Aur phir bhi, he blames himself. As the donor, he carries guilt for Tanya and Aisha’s pain. But he grows. He learns to show up differently from erasing Aisha’s name to finally speaking of her publicly, even building a deewar of memory for his kids. His love is not flamboyant. It’s thaam lena when the world is shaking.

SRK hugs may be India’s GDP (last blog post check it out!), but Panda’s hair rub and Christmas music switch? That’s the emotional black market.
Love in Limited Time
The emergency vacation on Aisha’s last holiday is a metaphor in itself: jab waqt kam ho, har pal aur gehra lagta hai. The lipstick, the compliments, the goofy bucket-list items. They’re small, but they make a universe.
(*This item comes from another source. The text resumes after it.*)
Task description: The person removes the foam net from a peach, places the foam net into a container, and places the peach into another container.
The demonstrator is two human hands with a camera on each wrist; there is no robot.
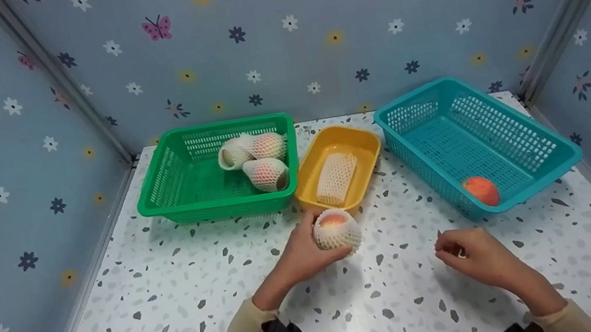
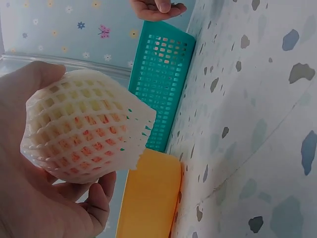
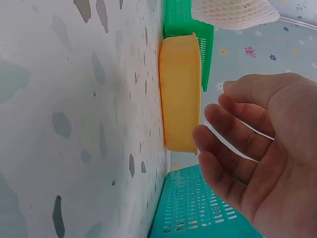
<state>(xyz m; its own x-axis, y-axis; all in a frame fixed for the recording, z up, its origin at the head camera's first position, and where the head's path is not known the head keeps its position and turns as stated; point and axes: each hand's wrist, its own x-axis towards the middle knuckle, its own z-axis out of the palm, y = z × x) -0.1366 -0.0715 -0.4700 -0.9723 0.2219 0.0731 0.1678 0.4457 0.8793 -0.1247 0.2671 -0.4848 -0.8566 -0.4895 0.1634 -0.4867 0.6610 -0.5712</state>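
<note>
Three flower-patterned walls (image 1: pixel 309 64) border the speckled tabletop (image 1: pixel 172 278) in the head view. The left hand (image 1: pixel 308 249) grips a netted fruit (image 1: pixel 339 232) just in front of the yellow tray (image 1: pixel 335 139); tabletop stretches from it to the right hand (image 1: pixel 479 258), loosely bent near the blue basket (image 1: pixel 444 141). From the left wrist, thumb and fingers wrap the fruit, apart from the tabletop. The right wrist view shows relaxed, parted fingers, with tabletop running along the yellow tray's base.
</note>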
It made me think of my own sky-is-pink moments. My 18th birthday when my friends planned me a Harry Styles theme. My family flying across cities just to check I was sane. The silly highs of chaotic group hangouts. Pyaar sirf duration ka nahi hota. It’s about density.
Men Crying Together
One of the most heartbreaking scenes isn’t even about Aisha. It’s Niren and Ishaan crying together after her death, holding each other with raw, unfiltered dard. We don’t see men cry like that onscreen often, but here it’s unflinching. A father and a son, stripped of pride, left with grief.
It reminded me that love is also in vulnerability. In saying, “Main akela nahi kar sakta.”
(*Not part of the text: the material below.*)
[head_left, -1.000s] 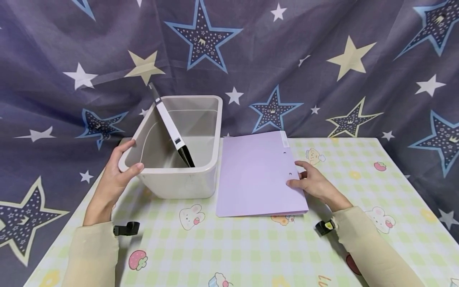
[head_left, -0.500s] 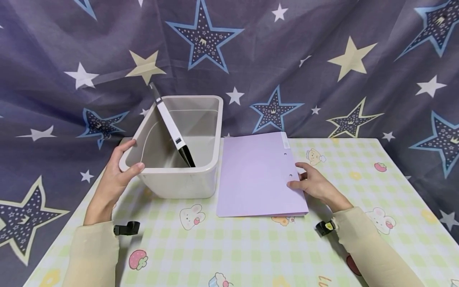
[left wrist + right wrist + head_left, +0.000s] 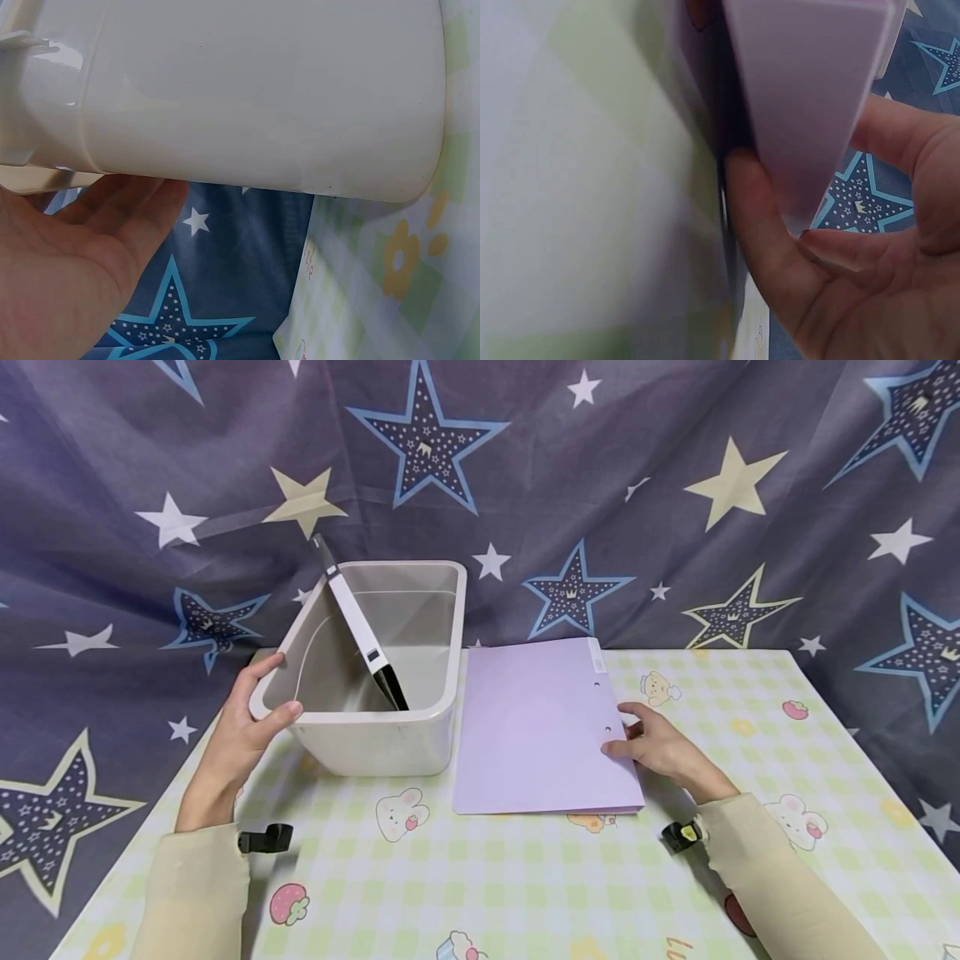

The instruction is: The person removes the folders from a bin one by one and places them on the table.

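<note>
My left hand (image 3: 238, 727) grips the front-left corner of a pale grey plastic bin (image 3: 375, 745), thumb on the rim and fingers along the outer side. In the left wrist view the bin's smooth wall (image 3: 262, 90) lies beside the hand (image 3: 82, 247). A slim black item with a white strip along its edge, like a file folder (image 3: 352, 614), leans diagonally inside the bin. Flat on the table lies a lilac file folder (image 3: 540, 735). My right hand (image 3: 656, 743) pinches its right edge, thumb on the cover; the right wrist view shows a finger (image 3: 761, 210) under its spine (image 3: 810, 97).
The table (image 3: 360, 893) wears a green-and-white checked cloth with cartoon prints. Close behind it hangs a dark star-patterned curtain (image 3: 525, 468). The bin stands just left of the lilac folder, with a narrow gap between them.
The lilac folder's far edge has dropped very slightly, and my right hand has shifted a little toward me with it. My left hand and the bin stay in place.
</note>
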Tool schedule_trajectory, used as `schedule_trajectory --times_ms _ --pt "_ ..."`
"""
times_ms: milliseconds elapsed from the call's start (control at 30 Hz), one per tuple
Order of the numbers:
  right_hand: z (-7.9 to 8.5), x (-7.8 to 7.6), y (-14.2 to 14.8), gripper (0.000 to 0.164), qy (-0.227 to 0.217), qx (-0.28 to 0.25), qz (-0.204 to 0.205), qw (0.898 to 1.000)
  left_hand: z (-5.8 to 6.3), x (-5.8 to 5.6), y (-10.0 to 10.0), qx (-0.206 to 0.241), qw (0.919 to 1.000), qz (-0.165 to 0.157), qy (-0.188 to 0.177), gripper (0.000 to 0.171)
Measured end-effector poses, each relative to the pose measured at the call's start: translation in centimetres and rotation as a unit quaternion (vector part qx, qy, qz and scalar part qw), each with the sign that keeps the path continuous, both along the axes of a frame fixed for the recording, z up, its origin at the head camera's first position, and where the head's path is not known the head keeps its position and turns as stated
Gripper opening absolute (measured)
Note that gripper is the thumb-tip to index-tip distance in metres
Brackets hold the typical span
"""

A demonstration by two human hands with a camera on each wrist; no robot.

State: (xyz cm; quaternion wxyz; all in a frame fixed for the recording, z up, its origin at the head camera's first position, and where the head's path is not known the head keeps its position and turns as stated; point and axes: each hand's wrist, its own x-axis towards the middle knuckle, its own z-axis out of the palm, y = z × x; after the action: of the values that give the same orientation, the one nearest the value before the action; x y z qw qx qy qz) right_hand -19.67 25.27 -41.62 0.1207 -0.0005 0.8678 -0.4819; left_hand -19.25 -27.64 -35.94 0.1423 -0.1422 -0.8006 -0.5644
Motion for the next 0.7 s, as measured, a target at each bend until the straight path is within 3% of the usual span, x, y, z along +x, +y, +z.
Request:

Little Crushes, Big Parallels
Aisha crushing on Karan, joking that she wants to “explore his geography”. It’s teenage love at its most awkward and pure. And it sits right next to the enormity of her illness, reminding us that even limited time has room for silly crushes.
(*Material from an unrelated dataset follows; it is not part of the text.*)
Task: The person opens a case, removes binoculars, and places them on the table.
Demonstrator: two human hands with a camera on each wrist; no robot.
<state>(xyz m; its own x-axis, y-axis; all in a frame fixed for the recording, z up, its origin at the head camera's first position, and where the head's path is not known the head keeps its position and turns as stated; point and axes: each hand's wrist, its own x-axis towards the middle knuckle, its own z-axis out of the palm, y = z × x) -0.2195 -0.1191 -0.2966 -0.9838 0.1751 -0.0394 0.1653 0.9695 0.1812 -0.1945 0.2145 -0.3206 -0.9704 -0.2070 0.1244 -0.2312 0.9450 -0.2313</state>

And speaking of crushes: my own? Rohit Saraf. It started here, six years ago, when I was sixteen. Today, after rewatching, I’m still smitten. I even bought a giraffe in Africa this year, and the parallel makes me smile ki kabhi kabhi zindagi aapko apni kahani ke chhote tokens de hi deti hai.

Presence > Forever
If I had to boil it down, this film isn’t about death at all. It’s about hona. Panda being there even when he was exhausted. Moose being both chaos and anchor. Giraffe throwing his bag. Aisha narrating her parents’ love story from beyond because she knew pyaar hi point tha.
The Sky Is Pink isn’t about tragedy. It’s about refusing to waste the little time we have not loving.
And so I ask myself: what color is my sky today? Sometimes it’s Harry Styles themed. Sometimes it’s exhaustion pink. Sometimes it’s cry on your roommate-shoulder blue. Jo bhi ho, it’s mine. And it’s worth painting again, kal bhi.